From the listing below, reproduce exactly the lines starting with the one with "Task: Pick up" and going on through the one with "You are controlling", both ends kept. No picture is copied.

- Exercise materials -

******************************

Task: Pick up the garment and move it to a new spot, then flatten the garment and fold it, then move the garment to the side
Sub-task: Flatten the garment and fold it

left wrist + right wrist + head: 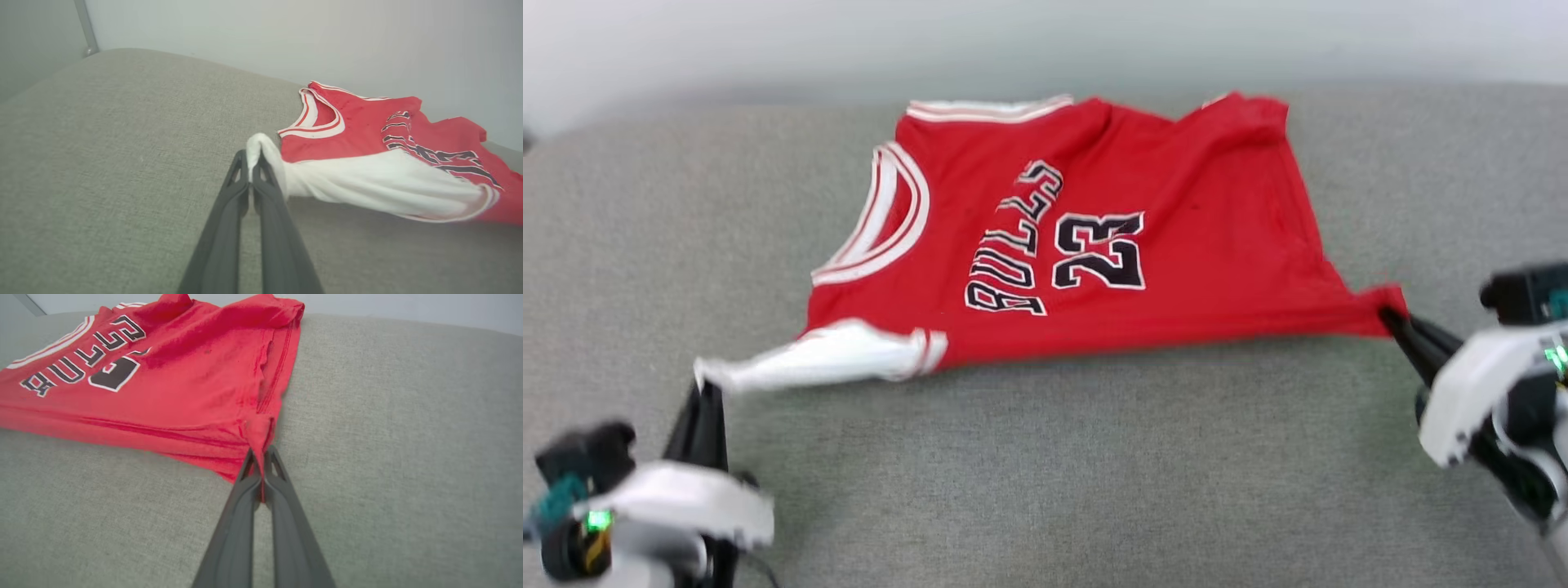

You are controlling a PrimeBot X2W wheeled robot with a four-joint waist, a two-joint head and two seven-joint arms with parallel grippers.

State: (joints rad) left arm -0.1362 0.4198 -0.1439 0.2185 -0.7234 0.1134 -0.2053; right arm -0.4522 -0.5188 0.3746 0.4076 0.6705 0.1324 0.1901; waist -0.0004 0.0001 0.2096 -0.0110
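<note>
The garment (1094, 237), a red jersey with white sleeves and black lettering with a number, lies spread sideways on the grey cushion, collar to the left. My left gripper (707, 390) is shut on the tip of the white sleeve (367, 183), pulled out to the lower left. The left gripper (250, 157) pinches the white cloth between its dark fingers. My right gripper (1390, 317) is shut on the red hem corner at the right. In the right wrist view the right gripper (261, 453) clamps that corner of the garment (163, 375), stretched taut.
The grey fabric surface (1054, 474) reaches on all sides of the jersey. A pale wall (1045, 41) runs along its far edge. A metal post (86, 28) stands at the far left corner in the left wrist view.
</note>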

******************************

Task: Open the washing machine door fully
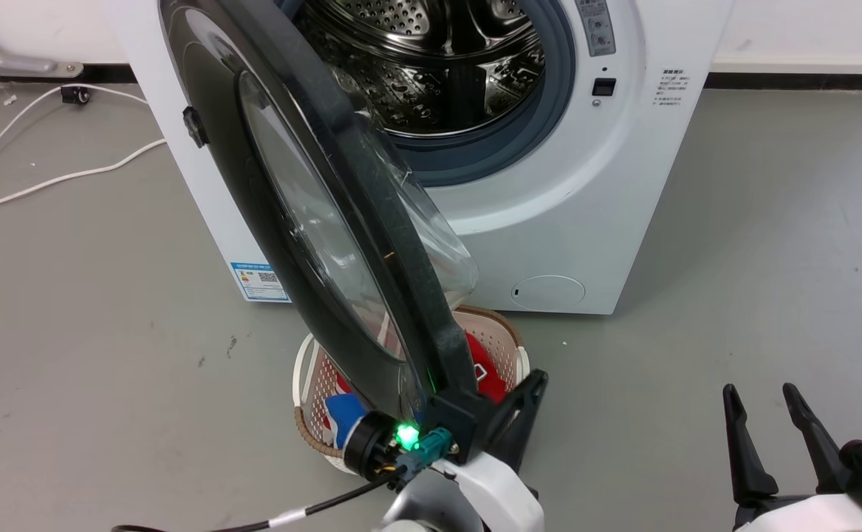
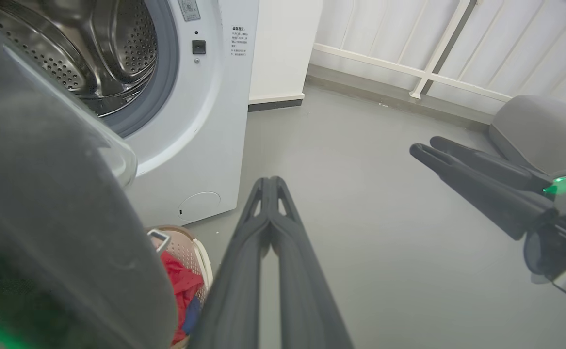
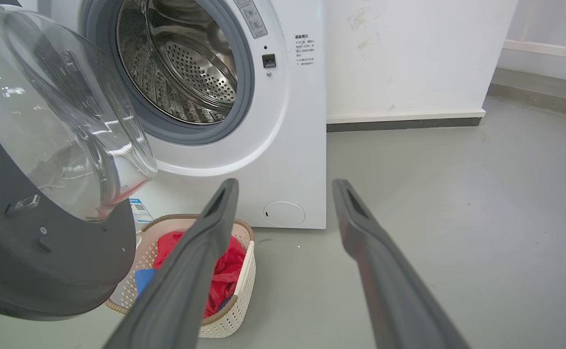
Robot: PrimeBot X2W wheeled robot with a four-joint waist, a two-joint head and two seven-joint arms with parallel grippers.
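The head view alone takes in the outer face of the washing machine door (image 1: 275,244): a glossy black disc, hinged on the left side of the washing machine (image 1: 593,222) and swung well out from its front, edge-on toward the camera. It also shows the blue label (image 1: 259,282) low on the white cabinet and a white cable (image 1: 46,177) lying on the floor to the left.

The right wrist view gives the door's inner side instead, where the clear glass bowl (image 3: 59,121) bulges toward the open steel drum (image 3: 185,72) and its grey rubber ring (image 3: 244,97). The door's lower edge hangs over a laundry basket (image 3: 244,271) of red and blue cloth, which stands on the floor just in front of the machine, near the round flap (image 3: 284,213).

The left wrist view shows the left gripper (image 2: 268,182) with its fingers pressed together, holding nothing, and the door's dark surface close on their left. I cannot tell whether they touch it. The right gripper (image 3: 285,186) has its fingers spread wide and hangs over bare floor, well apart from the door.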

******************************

- Finished task -
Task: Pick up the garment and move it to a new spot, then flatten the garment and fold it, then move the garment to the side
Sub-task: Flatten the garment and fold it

left wrist + right wrist + head: 

You are controlling a PrimeBot X2W wheeled robot with a four-joint waist, a two-joint head and two seven-joint arms with parallel grippers.

Nothing else remains in this exercise.